Dance/NYC strongly advocates for a vision rooted in justice, inclusivity, equity, and sustainability for the arts and culture industry. These principles are the driving force behind Dance/NYC’s organizational priorities and the lens through which we view the New York City arts and culture ecosystem at large. Dance/NYC joins the City’s arts and culture sector in asking for property tax reform for the cultural sector to ensure the longevity of cultural institutions who have long been a part of the communities in our City. Arts and culture can lead the City’s economic recovery but we need legislation to ensure their survival. The need is great, but the risk of losing this industry is far greater.

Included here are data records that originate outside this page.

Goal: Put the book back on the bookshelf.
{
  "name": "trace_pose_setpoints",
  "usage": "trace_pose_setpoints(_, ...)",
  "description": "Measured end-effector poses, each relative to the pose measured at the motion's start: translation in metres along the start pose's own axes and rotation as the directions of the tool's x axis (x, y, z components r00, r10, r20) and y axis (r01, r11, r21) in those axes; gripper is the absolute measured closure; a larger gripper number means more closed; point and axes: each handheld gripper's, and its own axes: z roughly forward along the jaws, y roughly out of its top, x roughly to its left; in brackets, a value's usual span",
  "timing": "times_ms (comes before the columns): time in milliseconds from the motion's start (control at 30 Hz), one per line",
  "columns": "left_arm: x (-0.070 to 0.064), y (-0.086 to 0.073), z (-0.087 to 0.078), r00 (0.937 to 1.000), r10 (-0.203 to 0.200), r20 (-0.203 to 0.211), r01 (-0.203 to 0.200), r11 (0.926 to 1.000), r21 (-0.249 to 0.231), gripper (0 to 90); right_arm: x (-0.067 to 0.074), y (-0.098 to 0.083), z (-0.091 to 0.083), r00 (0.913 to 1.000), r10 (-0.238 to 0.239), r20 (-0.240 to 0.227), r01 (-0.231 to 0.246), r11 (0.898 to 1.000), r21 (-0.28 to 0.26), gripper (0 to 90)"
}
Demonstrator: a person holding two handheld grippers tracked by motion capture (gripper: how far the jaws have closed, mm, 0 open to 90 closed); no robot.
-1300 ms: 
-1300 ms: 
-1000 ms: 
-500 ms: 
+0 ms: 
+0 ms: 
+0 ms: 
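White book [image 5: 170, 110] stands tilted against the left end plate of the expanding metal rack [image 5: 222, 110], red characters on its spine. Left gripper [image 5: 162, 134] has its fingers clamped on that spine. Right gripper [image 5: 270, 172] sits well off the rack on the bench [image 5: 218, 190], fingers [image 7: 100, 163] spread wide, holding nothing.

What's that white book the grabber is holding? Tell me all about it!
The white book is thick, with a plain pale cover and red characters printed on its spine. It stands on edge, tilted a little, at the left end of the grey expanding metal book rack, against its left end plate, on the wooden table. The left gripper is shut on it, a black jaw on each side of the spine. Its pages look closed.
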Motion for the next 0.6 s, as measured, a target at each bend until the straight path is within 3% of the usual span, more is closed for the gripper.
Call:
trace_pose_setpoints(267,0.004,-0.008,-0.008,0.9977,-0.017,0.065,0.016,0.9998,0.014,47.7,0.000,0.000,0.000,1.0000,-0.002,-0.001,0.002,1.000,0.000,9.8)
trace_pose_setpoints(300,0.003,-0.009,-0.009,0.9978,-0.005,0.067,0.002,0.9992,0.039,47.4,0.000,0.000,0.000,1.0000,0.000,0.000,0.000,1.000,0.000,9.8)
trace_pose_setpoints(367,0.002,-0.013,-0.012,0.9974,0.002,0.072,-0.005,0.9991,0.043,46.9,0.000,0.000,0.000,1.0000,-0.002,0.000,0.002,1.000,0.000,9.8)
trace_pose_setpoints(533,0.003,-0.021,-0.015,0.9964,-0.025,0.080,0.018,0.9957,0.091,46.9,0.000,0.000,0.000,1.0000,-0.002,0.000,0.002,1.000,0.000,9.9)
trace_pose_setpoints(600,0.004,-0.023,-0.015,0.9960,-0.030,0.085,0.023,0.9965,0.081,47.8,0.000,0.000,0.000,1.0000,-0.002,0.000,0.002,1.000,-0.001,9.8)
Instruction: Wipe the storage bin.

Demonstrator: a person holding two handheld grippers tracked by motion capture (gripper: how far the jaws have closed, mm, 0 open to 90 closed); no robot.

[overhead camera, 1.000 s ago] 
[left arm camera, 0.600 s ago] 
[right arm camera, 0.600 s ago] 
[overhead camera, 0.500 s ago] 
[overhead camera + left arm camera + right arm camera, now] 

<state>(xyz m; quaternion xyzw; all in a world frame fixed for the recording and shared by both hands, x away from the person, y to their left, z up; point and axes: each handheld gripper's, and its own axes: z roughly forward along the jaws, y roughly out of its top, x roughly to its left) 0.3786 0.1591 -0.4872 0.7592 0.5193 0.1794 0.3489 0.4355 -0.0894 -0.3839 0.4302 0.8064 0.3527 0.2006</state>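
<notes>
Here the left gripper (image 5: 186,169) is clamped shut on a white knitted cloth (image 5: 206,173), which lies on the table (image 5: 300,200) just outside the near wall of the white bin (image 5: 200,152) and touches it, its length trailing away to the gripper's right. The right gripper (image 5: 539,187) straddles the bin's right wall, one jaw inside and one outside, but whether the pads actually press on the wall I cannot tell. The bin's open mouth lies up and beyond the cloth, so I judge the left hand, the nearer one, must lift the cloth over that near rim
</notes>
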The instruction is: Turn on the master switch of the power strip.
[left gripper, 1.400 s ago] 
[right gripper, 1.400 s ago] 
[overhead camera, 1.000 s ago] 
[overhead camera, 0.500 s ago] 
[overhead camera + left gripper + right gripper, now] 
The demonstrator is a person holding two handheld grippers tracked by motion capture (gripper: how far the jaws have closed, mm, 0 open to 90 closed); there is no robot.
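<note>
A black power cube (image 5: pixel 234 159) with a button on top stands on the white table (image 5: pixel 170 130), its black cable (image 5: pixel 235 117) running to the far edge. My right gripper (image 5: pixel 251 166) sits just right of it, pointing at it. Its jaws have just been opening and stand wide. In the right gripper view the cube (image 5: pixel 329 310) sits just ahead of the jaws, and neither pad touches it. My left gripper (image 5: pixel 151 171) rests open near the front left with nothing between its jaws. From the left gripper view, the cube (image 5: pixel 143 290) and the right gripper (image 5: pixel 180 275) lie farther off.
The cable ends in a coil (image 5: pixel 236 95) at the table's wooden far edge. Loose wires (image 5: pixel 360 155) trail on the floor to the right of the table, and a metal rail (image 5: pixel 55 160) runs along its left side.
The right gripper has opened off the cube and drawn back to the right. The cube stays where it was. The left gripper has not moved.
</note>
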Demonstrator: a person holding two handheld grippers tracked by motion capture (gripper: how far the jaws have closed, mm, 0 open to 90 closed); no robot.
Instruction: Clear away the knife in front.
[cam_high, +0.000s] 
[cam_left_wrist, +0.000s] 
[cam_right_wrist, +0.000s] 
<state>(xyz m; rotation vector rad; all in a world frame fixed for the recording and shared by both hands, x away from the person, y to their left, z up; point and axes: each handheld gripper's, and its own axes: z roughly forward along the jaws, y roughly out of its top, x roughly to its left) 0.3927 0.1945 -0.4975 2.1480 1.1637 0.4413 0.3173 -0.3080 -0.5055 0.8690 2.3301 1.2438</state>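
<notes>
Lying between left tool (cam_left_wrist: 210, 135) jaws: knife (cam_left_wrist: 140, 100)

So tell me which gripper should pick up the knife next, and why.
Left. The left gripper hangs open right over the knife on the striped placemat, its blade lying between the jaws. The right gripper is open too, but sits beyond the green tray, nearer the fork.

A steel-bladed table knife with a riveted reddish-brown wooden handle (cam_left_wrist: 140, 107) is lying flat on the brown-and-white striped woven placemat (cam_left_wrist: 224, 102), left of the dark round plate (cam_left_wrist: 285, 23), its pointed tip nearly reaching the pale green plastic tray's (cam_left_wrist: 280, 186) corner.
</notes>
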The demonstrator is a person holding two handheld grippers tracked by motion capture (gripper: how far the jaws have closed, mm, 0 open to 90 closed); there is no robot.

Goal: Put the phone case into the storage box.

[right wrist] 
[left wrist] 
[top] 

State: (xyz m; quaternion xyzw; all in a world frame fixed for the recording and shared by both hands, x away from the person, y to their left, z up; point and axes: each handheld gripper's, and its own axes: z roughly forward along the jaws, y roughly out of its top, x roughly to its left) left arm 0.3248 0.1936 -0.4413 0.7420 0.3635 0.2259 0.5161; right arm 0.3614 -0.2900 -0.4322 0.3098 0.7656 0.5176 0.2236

For Dance/NYC and its constituents, the most urgent priorities are:

  1. Legislation that extends commercial rent cancellation and stabilization to help address the current and potential displacement of cultural organizations and businesses; 
  2. Extending property tax exemption to all non-profit organizations; and
  3. Legislation that provides property tax incentives to landlords who rent or lease to arts and culture non-profit organizations and for-profit businesses to help the sector retain their physical spaces and avoid displacement.

We thank you in advance for your consideration and commend the City’s ongoing efforts to support economic recovery and cultural resilience. Now is the time to act so that cultural institutions, organizations, and workers at all levels continue to thrive for years to come. We look forward to the opportunity to ensure that New York remains a vibrant capital for arts and culture.